:: What is required ::
For the material that follows, return exactly the lines from the one with "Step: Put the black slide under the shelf" through the one with "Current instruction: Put", both ends included.

:: Data for this exercise ::
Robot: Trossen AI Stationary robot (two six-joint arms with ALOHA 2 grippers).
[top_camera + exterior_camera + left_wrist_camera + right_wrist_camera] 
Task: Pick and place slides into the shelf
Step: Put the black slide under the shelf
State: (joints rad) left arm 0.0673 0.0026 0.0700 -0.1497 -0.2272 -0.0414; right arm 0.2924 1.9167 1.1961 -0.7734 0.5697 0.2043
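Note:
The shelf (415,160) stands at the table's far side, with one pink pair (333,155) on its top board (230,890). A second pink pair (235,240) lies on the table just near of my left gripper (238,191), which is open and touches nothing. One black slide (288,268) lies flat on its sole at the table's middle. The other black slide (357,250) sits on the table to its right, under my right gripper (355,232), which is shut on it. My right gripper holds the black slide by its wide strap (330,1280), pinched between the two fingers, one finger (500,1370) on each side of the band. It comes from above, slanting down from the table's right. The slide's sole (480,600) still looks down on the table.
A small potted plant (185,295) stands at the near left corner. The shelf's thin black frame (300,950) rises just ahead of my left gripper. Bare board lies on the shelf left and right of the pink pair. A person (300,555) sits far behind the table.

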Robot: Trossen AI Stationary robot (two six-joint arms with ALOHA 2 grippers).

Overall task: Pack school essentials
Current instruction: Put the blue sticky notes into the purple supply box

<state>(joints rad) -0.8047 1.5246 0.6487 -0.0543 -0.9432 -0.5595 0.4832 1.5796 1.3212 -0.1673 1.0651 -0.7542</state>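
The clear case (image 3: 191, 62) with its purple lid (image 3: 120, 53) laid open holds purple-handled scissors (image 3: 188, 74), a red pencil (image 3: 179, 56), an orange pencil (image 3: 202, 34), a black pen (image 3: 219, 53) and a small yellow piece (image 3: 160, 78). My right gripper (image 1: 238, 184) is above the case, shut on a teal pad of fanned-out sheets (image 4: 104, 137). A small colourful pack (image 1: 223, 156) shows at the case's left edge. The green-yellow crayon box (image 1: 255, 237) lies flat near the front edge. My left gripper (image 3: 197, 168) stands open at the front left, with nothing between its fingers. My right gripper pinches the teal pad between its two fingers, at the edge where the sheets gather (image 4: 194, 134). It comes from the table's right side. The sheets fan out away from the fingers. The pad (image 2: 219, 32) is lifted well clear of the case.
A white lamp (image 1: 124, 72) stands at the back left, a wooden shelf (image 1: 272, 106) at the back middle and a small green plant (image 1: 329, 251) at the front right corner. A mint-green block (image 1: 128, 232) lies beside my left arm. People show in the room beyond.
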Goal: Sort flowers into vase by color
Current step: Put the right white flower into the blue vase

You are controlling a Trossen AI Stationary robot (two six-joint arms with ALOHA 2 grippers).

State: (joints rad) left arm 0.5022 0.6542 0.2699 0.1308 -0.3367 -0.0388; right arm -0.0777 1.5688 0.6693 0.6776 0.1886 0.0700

:: Solution to the exercise ::
Step: Put the black slide under the shelf
State: (joints rad) left arm 0.0673 0.0026 0.0700 -0.1497 -0.2272 -0.0414; right arm 0.2924 1.9167 1.1961 -0.7734 0.5697 0.2043
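Note:
The shelf (415,160) stands at the table's far side, with one pink pair (333,155) on its top board (230,890). A second pink pair (235,240) lies on the table just near of my left gripper (238,191), which is open and touches nothing. One black slide (288,268) lies flat on its sole at the table's middle. The other black slide (357,250) sits on the table to its right, under my right gripper (355,232), which is shut on it. My right gripper holds the black slide by its wide strap (330,1280), pinched between the two fingers, one finger (500,1370) on each side of the band. It comes from above, slanting down from the table's right. The slide's sole (480,600) still looks down on the table.
A small potted plant (185,295) stands at the near left corner. The shelf's thin black frame (300,950) rises just ahead of my left gripper. Bare board lies on the shelf left and right of the pink pair. A person (300,555) sits far behind the table.
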
Robot: Trossen AI Stationary robot (two six-joint arms with ALOHA 2 grippers).

Overall task: Pack school essentials
Current instruction: Put the blue sticky notes into the purple supply box

The answer given here is complete.